[Data excerpts]
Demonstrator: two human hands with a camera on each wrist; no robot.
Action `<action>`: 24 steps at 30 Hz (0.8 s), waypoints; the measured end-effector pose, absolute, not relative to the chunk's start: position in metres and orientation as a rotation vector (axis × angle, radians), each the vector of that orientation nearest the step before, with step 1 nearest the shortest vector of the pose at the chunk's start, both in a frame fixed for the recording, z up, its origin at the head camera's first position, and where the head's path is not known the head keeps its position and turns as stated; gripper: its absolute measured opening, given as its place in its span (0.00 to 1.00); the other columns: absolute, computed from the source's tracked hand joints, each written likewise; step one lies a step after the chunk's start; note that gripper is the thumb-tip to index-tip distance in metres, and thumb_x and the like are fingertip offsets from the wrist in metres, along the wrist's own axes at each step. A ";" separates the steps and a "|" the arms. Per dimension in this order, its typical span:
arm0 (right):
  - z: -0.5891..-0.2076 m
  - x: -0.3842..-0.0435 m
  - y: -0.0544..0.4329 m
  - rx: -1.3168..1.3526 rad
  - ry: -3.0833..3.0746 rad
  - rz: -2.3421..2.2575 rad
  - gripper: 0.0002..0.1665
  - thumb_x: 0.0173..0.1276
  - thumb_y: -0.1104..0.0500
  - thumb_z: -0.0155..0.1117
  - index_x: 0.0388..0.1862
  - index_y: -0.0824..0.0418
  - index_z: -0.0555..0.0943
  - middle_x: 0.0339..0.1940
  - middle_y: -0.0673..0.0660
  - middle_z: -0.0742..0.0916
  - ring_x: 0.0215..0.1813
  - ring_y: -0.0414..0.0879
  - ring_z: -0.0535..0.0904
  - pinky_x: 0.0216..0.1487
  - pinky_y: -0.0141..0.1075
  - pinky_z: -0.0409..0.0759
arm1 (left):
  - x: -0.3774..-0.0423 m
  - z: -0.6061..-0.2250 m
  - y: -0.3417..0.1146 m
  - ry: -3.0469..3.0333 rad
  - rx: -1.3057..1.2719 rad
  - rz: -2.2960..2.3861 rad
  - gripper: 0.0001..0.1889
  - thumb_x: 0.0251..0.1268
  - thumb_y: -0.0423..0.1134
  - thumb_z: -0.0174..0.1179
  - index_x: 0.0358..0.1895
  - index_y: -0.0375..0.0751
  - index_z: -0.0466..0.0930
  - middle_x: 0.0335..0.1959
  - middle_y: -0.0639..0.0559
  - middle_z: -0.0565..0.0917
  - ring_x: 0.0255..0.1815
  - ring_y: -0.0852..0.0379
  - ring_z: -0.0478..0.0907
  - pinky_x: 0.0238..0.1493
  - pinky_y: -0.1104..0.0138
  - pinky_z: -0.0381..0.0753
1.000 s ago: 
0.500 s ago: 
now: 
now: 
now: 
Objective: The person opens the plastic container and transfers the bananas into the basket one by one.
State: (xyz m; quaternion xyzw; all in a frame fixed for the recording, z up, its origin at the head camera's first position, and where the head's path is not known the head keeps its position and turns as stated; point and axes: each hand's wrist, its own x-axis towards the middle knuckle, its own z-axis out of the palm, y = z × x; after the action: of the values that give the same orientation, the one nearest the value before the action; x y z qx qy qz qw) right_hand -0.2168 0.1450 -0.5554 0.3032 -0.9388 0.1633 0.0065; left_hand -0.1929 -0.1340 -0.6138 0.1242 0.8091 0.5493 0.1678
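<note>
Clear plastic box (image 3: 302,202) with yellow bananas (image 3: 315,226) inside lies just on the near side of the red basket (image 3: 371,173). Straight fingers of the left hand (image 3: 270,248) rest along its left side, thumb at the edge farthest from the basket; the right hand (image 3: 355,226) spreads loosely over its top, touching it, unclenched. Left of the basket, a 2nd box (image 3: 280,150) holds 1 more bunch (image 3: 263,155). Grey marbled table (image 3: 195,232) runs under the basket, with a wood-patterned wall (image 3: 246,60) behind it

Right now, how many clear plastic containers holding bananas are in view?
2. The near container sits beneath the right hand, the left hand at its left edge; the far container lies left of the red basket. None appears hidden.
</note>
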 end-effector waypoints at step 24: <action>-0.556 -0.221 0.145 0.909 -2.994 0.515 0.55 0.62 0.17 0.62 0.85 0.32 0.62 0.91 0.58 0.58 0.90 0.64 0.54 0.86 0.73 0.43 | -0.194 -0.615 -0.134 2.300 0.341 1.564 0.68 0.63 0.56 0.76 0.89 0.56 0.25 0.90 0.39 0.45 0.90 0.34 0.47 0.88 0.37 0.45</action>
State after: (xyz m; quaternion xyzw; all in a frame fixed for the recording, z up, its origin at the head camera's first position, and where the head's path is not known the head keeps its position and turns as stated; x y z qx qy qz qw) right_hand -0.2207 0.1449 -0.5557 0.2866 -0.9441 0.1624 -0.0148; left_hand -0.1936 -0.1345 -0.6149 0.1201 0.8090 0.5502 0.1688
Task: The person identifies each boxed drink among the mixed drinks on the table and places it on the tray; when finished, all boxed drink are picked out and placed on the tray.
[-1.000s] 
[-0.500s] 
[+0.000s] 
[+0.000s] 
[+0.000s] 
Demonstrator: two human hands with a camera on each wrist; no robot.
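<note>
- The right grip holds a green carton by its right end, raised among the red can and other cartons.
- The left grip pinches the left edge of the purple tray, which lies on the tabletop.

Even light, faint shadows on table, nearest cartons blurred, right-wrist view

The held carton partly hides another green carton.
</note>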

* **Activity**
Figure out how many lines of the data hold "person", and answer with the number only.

* **Answer below**
2